= HOW TO COMPLETE THIS TASK =
Here are the records. Write out exactly the lines between the one holding "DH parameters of" and the one holding "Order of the", inclusive.

= SUPPLIED RECORDS =
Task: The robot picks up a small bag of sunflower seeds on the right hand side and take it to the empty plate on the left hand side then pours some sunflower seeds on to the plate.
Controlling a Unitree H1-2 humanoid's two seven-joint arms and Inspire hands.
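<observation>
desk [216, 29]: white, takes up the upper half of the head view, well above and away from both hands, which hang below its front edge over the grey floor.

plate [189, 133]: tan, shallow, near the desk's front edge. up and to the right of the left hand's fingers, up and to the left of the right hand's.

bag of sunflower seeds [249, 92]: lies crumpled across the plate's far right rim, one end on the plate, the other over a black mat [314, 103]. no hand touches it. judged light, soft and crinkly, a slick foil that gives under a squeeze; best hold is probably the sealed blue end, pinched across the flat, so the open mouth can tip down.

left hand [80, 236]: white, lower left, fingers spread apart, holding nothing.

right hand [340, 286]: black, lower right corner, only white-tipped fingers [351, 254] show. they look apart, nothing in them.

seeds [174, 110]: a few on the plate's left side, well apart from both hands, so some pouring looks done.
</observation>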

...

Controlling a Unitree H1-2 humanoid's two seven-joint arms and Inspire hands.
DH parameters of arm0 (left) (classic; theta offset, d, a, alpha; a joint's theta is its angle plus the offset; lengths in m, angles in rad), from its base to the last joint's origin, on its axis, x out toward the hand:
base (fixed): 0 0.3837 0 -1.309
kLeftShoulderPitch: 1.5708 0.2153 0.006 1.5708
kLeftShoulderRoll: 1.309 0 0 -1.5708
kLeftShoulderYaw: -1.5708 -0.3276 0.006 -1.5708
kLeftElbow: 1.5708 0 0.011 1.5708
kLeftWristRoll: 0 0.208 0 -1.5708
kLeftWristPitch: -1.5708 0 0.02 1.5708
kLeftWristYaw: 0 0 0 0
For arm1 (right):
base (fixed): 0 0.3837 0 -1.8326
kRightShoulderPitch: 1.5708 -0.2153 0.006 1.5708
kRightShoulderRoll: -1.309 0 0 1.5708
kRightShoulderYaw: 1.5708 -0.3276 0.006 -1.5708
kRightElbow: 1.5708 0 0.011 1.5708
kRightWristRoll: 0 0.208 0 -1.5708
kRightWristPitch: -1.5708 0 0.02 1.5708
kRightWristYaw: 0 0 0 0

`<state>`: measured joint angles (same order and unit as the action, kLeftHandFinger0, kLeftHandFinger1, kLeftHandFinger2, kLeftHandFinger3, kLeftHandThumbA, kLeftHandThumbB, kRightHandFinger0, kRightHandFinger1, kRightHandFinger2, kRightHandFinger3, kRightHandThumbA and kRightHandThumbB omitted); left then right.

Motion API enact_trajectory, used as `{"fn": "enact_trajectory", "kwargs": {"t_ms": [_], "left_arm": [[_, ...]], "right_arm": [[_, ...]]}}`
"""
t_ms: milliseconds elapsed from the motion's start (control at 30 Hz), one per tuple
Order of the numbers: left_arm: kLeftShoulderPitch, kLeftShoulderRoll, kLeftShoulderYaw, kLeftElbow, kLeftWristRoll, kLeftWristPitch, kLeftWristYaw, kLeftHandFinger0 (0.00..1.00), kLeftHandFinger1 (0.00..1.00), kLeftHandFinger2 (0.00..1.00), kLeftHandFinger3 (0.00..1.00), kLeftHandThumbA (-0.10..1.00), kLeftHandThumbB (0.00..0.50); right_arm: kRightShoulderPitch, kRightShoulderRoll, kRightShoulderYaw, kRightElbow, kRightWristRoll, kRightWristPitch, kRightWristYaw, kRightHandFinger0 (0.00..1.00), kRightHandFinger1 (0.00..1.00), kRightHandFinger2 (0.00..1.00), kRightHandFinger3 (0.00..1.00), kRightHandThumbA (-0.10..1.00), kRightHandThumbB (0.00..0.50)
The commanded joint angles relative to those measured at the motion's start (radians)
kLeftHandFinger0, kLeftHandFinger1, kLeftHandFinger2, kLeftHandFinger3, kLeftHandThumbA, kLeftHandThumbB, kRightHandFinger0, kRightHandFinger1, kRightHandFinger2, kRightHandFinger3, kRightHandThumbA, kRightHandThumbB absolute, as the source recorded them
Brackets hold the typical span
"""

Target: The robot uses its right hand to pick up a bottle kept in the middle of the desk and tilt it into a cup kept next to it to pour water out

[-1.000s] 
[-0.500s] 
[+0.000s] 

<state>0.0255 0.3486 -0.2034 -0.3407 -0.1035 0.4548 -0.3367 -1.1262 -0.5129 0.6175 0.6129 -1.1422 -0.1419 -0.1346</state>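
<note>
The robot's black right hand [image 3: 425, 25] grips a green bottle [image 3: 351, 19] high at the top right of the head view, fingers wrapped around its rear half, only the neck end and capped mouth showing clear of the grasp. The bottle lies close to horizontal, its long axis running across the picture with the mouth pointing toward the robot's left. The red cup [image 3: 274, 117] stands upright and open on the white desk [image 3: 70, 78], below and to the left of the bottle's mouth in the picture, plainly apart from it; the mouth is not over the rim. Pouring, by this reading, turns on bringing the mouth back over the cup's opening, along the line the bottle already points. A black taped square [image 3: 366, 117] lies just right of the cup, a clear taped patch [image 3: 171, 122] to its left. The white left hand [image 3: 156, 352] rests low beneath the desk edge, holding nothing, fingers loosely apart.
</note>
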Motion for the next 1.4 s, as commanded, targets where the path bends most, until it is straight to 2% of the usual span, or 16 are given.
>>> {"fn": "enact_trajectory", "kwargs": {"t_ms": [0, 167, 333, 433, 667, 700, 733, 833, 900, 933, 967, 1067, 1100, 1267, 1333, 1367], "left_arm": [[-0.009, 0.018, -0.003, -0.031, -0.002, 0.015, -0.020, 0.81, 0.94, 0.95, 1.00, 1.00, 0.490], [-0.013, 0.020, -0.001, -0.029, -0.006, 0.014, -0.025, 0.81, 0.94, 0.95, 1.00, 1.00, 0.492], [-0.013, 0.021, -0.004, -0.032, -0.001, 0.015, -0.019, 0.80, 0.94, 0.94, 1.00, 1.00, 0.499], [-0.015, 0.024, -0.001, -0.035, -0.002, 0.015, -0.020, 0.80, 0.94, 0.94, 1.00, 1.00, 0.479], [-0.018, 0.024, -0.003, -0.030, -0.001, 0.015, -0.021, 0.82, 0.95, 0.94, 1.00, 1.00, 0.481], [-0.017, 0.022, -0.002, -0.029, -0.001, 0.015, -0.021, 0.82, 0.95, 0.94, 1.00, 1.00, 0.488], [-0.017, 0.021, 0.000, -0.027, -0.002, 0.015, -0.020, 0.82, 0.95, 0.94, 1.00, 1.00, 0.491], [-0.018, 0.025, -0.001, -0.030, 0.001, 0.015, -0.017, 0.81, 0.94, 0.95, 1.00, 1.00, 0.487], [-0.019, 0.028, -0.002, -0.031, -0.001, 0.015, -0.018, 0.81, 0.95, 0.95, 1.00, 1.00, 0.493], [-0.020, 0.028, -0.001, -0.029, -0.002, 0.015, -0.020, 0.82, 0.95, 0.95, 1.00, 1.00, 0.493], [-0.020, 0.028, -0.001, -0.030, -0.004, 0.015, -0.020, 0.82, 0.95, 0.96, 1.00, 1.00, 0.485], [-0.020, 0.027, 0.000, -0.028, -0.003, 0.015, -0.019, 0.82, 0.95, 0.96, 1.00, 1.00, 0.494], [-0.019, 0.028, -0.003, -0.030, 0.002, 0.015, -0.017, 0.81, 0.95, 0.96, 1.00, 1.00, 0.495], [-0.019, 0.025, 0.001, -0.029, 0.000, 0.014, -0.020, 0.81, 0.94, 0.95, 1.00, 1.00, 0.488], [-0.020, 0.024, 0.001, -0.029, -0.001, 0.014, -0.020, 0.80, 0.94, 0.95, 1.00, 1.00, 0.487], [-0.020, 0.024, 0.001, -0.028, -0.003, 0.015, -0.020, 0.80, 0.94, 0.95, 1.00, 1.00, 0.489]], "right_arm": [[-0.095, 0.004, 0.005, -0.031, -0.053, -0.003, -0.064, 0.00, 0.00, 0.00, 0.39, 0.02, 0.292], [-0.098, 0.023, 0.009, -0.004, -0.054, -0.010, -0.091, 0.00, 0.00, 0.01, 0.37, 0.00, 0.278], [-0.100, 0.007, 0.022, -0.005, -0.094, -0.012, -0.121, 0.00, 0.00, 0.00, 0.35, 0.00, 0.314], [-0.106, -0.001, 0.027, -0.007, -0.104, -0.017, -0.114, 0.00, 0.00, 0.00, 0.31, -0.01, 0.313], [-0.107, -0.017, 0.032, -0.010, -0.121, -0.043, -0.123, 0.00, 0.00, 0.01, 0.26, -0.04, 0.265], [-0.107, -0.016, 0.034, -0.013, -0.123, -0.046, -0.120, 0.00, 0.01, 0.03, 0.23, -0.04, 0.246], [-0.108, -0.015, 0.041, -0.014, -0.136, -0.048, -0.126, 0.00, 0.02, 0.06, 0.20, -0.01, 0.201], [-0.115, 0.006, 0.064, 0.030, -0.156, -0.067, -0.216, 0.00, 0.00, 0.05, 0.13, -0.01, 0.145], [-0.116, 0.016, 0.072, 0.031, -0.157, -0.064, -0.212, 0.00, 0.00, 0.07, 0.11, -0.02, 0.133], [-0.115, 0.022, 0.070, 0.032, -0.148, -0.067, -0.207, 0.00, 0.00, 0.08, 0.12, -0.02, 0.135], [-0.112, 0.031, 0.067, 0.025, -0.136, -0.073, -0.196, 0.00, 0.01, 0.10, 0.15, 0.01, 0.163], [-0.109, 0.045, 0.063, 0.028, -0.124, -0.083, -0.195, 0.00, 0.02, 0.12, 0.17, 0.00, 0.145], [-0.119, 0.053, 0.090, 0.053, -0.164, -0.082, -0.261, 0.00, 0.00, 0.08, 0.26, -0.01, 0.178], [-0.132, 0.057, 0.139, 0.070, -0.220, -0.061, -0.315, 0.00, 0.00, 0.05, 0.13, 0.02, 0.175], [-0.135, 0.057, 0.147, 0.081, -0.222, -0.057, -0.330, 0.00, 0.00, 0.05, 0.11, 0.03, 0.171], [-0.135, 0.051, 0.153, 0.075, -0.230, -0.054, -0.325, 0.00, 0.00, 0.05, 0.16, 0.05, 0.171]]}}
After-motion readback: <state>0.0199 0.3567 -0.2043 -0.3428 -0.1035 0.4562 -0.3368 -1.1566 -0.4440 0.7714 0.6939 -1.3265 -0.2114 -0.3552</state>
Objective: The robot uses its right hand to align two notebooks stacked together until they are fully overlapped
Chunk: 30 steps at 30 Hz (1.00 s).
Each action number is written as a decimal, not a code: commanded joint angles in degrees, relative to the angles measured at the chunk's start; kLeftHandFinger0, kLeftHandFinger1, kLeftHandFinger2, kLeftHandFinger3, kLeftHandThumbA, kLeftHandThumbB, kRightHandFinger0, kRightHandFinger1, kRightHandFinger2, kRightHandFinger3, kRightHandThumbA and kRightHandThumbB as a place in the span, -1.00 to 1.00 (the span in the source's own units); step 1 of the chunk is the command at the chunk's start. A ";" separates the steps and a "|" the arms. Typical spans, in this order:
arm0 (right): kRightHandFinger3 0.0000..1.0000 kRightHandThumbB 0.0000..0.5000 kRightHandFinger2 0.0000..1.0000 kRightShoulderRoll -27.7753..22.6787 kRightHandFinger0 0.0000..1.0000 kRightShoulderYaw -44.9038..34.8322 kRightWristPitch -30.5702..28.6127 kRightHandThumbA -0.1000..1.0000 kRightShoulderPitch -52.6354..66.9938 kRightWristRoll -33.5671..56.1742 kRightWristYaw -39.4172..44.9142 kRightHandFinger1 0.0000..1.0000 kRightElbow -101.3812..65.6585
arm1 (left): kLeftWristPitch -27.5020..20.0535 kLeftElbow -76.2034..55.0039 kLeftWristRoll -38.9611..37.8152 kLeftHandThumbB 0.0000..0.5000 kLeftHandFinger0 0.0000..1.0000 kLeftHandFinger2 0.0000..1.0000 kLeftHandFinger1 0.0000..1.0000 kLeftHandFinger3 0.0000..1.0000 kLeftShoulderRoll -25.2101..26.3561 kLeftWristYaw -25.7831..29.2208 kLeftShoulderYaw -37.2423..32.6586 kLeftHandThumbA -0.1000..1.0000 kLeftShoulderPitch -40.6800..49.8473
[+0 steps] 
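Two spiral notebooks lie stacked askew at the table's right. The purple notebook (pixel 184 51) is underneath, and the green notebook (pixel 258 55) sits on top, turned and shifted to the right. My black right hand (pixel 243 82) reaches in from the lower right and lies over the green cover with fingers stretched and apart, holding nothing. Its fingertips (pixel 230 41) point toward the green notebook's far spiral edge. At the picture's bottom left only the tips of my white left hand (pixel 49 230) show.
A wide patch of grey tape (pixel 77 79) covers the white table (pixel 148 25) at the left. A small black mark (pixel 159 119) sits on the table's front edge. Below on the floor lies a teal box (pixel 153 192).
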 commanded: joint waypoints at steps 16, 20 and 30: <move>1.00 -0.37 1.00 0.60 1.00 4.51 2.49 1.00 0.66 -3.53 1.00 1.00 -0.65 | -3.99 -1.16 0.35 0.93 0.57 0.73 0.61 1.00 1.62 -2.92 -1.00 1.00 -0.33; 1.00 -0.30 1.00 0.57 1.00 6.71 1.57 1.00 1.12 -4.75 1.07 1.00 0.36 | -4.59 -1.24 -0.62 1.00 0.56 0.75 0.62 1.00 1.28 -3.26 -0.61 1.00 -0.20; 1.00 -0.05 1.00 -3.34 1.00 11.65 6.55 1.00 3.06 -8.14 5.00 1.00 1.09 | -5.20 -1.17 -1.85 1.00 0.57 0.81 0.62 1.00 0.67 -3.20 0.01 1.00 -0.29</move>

= EXERCISE OUTPUT =
DH parameters of arm0 (left) (classic; theta offset, d, a, alpha; a joint's theta is its angle plus the offset; lengths in m, angles in rad), from its base to the last joint's origin, on its axis, x out toward the hand:
base (fixed): 0 0.3837 0 -1.309
kLeftShoulderPitch: 1.5708 0.2153 0.006 1.5708
kLeftShoulderRoll: 1.309 0 0 -1.5708
kLeftShoulderYaw: -1.5708 -0.3276 0.006 -1.5708
kLeftElbow: 1.5708 0 0.011 1.5708
kLeftWristRoll: 0 0.208 0 -1.5708
kLeftWristPitch: -1.5708 0 0.02 1.5708
kLeftWristYaw: 0 0 0 0
For arm1 (right):
base (fixed): 0 0.3837 0 -1.8326
kRightShoulderPitch: 1.5708 -0.2153 0.006 1.5708
kRightShoulderRoll: -1.309 0 0 1.5708
kRightShoulderYaw: 1.5708 -0.3276 0.006 -1.5708
kRightElbow: 1.5708 0 0.011 1.5708
kRightWristRoll: 0 0.208 0 -1.5708
kRightWristPitch: -1.5708 0 0.02 1.5708
kRightWristYaw: 0 0 0 0

`<state>`: measured joint angles (same order and unit as the action, kLeftHandFinger0, kLeftHandFinger1, kLeftHandFinger2, kLeftHandFinger3, kLeftHandThumbA, kLeftHandThumbB, kRightHandFinger0, kRightHandFinger1, kRightHandFinger2, kRightHandFinger3, kRightHandThumbA and kRightHandThumbB omitted); left then right.

Motion API enact_trajectory, used as `{"fn": "enact_trajectory", "kwargs": {"t_ms": [_], "left_arm": [[_, ...]], "right_arm": [[_, ...]]}}`
"""
t_ms: milliseconds elapsed from the motion's start (control at 30 Hz), one per tuple
Order of the numbers: left_arm: kLeftShoulderPitch, kLeftShoulderRoll, kLeftShoulderYaw, kLeftElbow, kLeftWristRoll, kLeftWristPitch, kLeftWristYaw, kLeftHandFinger0 (0.00..1.00), kLeftHandFinger1 (0.00..1.00), kLeftHandFinger2 (0.00..1.00), kLeftHandFinger3 (0.00..1.00), kLeftHandThumbA (-0.10..1.00), kLeftHandThumbB (0.00..0.50); right_arm: kRightShoulderPitch, kRightShoulderRoll, kRightShoulderYaw, kRightElbow, kRightWristRoll, kRightWristPitch, kRightWristYaw, kRightHandFinger0 (0.00..1.00), kRightHandFinger1 (0.00..1.00), kRightHandFinger2 (0.00..1.00), kRightHandFinger3 (0.00..1.00), kRightHandThumbA (-0.10..1.00), kRightHandThumbB (0.00..0.50)

With the answer given, the exercise is closed.